▶ _To do_: Copy out the lines below that hold the word "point".
Segment Open
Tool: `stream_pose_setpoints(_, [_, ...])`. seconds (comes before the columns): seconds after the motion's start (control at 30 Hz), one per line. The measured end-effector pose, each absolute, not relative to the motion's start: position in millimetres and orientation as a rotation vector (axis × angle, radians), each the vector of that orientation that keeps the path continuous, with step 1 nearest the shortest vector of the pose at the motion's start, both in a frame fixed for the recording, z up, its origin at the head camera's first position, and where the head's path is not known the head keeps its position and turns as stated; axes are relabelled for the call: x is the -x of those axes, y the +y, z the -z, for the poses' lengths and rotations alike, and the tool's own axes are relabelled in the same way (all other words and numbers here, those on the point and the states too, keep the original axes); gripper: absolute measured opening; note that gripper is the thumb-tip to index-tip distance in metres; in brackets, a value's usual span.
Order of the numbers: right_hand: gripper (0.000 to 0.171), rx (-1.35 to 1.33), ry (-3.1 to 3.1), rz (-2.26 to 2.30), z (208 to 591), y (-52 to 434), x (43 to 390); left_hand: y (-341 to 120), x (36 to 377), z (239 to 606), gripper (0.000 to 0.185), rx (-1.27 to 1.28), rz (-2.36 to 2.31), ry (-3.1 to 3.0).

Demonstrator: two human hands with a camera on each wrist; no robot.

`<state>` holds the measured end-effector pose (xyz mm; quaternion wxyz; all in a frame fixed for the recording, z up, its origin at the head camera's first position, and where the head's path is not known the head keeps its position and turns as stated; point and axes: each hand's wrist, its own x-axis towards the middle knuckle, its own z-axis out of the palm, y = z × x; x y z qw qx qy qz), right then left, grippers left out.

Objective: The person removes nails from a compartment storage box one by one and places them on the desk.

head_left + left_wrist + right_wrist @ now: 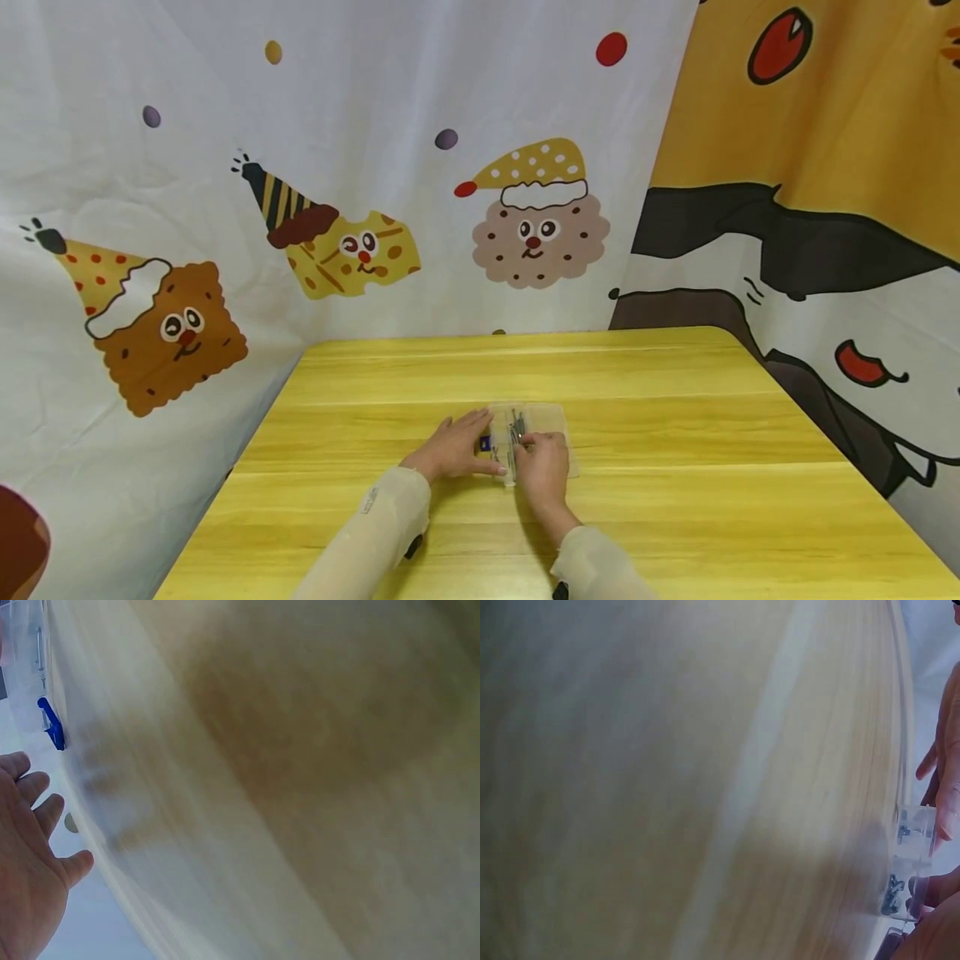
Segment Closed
▶ _Finished exercise_:
Tool: `stream_pose_setpoints(_, [_, ...])`. seconds (comes before the columns): seconds after the motion's start (control at 30 Hz), one per line. The measured end-effector pose, each absolute, not relative to the motion's start: position in millimetres and orientation as a rotation vector (axis × angle, radians), each the vector of that orientation that keeps the path continuous, with step 1 nearest the shortest vector of the pose at the motion's start, both in a frame fixed for the recording, z up, its origin at the head camera's first position, and where the head's path is not known the head keeps its position and turns as stated; axes are relabelled for the call: x is the -x of those axes, y the +y, z the -z, for the poses' lengths and rotations alike, and the tool's own axes are relabelled in the same way (all other words and numbers here, those on the point and the states too, keep the original axes); gripper: absolute measured opening; note that gripper is the thumb-tip to index-tip distance in metres; in brackets, a value's usual span.
`<state>` holds the measured end-effector pose (xyz mm; quaternion wxyz; all in a frame fixed for the recording, z up, its origin at the head camera's first position, and where the head's path is not known the head keeps its position and turns as stated; point and axes: each hand's wrist, its own x-axis towards the middle knuckle, its own z-axis out of the palm, y = z × x; x y z qw qx qy qz), right then left, grippers left out.

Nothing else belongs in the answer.